Start of RECORD EXCERPTS

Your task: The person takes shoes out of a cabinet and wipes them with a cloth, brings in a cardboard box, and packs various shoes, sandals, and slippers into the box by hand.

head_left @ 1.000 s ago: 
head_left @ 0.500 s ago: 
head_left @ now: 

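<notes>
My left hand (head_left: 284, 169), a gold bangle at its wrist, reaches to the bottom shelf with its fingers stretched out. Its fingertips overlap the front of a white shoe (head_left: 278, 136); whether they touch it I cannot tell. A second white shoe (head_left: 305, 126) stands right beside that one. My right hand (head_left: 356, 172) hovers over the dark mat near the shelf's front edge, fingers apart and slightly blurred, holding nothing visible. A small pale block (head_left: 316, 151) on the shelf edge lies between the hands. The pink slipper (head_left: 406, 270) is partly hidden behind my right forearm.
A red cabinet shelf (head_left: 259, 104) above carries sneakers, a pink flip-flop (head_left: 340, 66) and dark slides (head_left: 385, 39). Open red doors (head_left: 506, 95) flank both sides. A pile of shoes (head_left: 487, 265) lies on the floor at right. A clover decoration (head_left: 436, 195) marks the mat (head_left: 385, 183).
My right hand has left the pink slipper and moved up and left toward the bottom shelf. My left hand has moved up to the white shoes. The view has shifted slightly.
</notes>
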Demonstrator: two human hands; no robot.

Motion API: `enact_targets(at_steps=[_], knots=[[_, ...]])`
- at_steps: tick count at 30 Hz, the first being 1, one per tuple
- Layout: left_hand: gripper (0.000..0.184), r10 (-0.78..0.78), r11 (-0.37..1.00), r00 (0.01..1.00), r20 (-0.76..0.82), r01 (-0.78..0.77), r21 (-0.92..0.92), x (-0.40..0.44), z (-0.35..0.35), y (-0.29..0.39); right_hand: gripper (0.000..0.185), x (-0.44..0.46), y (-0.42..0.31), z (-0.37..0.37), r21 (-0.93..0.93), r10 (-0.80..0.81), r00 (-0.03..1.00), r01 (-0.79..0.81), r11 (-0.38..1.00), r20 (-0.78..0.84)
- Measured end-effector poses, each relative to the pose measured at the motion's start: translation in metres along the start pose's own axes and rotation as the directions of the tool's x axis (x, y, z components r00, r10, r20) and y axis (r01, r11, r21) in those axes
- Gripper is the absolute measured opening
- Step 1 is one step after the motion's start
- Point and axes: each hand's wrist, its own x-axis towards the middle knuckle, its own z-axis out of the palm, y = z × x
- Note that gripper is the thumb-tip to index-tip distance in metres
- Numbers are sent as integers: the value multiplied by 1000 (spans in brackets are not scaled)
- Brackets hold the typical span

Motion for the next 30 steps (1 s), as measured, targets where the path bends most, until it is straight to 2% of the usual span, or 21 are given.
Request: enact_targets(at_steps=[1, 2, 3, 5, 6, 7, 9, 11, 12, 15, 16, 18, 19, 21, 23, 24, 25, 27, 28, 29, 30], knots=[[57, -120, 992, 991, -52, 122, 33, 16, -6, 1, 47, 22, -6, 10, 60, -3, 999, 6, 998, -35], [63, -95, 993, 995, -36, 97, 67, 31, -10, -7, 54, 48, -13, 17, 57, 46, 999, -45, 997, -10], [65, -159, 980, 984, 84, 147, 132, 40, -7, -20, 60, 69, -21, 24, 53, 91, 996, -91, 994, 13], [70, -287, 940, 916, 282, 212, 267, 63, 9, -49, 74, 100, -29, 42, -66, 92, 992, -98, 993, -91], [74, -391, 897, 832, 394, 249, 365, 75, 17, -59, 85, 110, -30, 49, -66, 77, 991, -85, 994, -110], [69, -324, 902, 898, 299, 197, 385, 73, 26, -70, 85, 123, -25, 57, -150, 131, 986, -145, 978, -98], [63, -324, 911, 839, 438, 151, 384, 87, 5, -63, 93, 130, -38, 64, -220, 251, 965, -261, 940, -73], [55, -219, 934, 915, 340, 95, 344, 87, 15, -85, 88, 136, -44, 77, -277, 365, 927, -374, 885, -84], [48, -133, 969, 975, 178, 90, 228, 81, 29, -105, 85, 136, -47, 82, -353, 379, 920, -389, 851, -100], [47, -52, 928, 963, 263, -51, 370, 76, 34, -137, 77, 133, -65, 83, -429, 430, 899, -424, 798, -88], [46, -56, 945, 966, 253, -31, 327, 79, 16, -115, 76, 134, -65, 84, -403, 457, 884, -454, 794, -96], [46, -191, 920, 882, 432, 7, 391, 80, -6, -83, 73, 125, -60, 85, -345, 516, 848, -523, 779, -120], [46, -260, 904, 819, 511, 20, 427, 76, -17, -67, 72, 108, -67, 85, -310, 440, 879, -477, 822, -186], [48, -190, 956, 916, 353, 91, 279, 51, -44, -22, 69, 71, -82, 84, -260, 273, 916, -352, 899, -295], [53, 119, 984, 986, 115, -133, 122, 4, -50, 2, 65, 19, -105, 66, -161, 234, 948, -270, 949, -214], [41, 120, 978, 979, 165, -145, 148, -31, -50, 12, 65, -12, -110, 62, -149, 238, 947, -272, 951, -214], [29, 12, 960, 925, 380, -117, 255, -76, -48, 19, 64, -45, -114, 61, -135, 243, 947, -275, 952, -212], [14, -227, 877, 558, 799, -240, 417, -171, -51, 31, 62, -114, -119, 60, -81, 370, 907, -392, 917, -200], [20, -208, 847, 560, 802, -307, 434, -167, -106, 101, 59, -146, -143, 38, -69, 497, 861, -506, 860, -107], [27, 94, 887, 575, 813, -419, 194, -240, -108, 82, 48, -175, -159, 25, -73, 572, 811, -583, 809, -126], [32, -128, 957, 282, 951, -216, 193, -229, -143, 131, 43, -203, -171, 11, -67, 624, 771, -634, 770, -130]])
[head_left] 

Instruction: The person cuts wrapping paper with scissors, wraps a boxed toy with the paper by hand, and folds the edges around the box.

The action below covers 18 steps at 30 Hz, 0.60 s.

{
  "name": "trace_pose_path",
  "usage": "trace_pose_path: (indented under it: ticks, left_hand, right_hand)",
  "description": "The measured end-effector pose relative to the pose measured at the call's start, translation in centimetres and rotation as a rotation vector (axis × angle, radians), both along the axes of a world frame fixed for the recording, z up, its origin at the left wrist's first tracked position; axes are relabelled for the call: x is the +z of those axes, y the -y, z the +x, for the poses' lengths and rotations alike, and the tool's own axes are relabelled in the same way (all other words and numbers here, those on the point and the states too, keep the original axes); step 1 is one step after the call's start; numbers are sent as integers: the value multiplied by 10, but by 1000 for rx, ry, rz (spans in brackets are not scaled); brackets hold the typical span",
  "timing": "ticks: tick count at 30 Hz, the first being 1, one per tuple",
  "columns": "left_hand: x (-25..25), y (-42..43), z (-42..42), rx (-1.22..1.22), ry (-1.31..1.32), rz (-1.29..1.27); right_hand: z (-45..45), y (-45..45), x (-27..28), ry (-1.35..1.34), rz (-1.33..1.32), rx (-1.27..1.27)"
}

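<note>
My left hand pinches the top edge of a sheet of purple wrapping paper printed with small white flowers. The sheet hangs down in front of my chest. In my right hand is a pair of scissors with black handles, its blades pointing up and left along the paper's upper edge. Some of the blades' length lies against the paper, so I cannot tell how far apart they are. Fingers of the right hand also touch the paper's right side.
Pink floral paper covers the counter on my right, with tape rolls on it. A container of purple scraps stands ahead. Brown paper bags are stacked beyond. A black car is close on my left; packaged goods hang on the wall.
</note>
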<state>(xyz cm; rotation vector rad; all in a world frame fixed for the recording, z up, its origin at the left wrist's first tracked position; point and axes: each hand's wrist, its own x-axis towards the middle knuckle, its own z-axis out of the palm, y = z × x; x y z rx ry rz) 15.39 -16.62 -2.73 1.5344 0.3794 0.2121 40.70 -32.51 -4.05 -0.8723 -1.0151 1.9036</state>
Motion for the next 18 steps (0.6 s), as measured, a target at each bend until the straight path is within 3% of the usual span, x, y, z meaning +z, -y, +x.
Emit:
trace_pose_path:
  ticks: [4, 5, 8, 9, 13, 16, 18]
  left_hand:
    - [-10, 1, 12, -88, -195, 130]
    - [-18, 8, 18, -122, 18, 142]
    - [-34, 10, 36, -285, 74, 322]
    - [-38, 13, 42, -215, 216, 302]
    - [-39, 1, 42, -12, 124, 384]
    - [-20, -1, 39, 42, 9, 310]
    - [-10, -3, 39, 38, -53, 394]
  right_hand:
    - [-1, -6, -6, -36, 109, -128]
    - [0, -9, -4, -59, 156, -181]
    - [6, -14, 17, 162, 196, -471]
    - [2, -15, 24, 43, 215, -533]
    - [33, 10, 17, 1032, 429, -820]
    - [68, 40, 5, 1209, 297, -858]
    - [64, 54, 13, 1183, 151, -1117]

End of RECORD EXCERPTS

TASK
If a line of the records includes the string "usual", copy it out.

OUTPUT FOR THIS EXERCISE
Motion for the next 30 steps (1 s), as measured, targets where the path bends most, until it is straight to 2% of the usual span, or 21 are given.
Motion for the next 18 steps (0.6 s), as measured, a target at each bend until the straight path is within 3% of the usual span, x, y, z meaning +z, -y, +x.

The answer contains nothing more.